Exercise instructions:
Each line below must be reproduced exactly, though the pictures are to be dropped.

Given material:
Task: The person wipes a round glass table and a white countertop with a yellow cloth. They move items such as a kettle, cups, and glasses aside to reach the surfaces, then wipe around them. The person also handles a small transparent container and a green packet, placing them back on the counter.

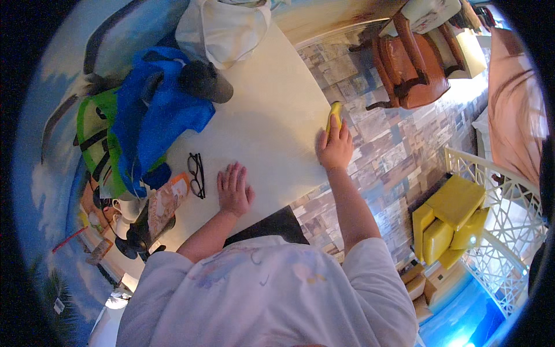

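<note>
My left hand [234, 189] lies palm down on the white table [277, 143], its fingers slightly apart, holding nothing. A pair of black-framed eyeglasses [197, 175] rests on the tabletop to its left. At the table's right edge, my right hand [336, 145] is laid over a yellow banana [335, 113], whose far end shows beyond the fingers. How far the fingers wrap around it is hidden under the hand.
Blue bags or cloth [160, 117], a dark grey cap-like item [208, 82] and a white bag [230, 30] occupy the table's left and far parts. White cups [128, 209] stand at the lower left. A brown chair [412, 69] and yellow cushioned seat [451, 217] are on the right.
</note>
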`<state>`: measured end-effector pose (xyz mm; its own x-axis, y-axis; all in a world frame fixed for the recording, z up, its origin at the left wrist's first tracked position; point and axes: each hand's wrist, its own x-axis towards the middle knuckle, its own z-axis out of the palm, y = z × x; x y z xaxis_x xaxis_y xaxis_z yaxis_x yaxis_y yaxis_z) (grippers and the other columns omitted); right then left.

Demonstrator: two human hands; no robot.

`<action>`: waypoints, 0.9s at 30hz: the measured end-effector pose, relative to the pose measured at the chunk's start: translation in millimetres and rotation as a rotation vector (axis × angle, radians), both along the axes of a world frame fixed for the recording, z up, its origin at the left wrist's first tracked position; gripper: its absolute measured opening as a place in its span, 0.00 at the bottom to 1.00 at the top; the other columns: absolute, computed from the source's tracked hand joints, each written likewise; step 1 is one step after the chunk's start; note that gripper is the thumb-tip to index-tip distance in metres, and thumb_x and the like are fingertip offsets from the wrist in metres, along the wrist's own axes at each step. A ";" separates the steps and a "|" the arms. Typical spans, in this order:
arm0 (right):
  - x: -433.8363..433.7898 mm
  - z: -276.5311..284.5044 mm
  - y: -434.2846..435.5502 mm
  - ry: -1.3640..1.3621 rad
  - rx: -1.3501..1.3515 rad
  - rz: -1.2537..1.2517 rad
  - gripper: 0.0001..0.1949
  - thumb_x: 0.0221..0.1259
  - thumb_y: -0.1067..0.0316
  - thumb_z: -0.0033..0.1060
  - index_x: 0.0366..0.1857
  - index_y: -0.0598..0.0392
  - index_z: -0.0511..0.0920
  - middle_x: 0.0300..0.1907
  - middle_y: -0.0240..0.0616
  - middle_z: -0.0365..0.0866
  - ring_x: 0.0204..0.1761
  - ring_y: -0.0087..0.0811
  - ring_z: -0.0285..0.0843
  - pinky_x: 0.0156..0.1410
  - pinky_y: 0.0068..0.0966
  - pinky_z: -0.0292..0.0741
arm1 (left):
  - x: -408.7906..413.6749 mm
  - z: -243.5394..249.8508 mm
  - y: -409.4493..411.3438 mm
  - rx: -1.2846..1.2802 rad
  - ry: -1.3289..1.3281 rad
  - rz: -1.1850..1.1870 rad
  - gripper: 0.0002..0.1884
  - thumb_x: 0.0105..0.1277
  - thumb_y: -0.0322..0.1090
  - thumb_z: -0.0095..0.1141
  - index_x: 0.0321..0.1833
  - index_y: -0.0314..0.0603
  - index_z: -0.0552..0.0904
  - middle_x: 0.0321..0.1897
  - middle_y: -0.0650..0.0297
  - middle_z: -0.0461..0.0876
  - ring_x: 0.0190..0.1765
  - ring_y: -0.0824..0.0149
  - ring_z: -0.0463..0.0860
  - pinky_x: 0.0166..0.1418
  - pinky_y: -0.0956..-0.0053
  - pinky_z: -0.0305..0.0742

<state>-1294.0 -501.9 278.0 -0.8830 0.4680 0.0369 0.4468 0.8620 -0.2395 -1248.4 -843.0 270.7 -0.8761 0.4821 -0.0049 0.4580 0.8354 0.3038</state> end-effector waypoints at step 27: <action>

Task result:
Task: The person wipes a round glass table and a white countertop with a yellow cloth. They move items such as a kettle, cups, and glasses aside to reach the surfaces, then wipe around them. The person also handles a small transparent container and a green packet, placing them back on the counter.


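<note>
My left hand [234, 189] lies palm down on the white table [277, 143], its fingers slightly apart, holding nothing. A pair of black-framed eyeglasses [197, 175] rests on the tabletop to its left. At the table's right edge, my right hand [336, 145] is laid over a yellow banana [335, 113], whose far end shows beyond the fingers. How far the fingers wrap around it is hidden under the hand.
Blue bags or cloth [160, 117], a dark grey cap-like item [208, 82] and a white bag [230, 30] occupy the table's left and far parts. White cups [128, 209] stand at the lower left. A brown chair [412, 69] and yellow cushioned seat [451, 217] are on the right.
</note>
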`<state>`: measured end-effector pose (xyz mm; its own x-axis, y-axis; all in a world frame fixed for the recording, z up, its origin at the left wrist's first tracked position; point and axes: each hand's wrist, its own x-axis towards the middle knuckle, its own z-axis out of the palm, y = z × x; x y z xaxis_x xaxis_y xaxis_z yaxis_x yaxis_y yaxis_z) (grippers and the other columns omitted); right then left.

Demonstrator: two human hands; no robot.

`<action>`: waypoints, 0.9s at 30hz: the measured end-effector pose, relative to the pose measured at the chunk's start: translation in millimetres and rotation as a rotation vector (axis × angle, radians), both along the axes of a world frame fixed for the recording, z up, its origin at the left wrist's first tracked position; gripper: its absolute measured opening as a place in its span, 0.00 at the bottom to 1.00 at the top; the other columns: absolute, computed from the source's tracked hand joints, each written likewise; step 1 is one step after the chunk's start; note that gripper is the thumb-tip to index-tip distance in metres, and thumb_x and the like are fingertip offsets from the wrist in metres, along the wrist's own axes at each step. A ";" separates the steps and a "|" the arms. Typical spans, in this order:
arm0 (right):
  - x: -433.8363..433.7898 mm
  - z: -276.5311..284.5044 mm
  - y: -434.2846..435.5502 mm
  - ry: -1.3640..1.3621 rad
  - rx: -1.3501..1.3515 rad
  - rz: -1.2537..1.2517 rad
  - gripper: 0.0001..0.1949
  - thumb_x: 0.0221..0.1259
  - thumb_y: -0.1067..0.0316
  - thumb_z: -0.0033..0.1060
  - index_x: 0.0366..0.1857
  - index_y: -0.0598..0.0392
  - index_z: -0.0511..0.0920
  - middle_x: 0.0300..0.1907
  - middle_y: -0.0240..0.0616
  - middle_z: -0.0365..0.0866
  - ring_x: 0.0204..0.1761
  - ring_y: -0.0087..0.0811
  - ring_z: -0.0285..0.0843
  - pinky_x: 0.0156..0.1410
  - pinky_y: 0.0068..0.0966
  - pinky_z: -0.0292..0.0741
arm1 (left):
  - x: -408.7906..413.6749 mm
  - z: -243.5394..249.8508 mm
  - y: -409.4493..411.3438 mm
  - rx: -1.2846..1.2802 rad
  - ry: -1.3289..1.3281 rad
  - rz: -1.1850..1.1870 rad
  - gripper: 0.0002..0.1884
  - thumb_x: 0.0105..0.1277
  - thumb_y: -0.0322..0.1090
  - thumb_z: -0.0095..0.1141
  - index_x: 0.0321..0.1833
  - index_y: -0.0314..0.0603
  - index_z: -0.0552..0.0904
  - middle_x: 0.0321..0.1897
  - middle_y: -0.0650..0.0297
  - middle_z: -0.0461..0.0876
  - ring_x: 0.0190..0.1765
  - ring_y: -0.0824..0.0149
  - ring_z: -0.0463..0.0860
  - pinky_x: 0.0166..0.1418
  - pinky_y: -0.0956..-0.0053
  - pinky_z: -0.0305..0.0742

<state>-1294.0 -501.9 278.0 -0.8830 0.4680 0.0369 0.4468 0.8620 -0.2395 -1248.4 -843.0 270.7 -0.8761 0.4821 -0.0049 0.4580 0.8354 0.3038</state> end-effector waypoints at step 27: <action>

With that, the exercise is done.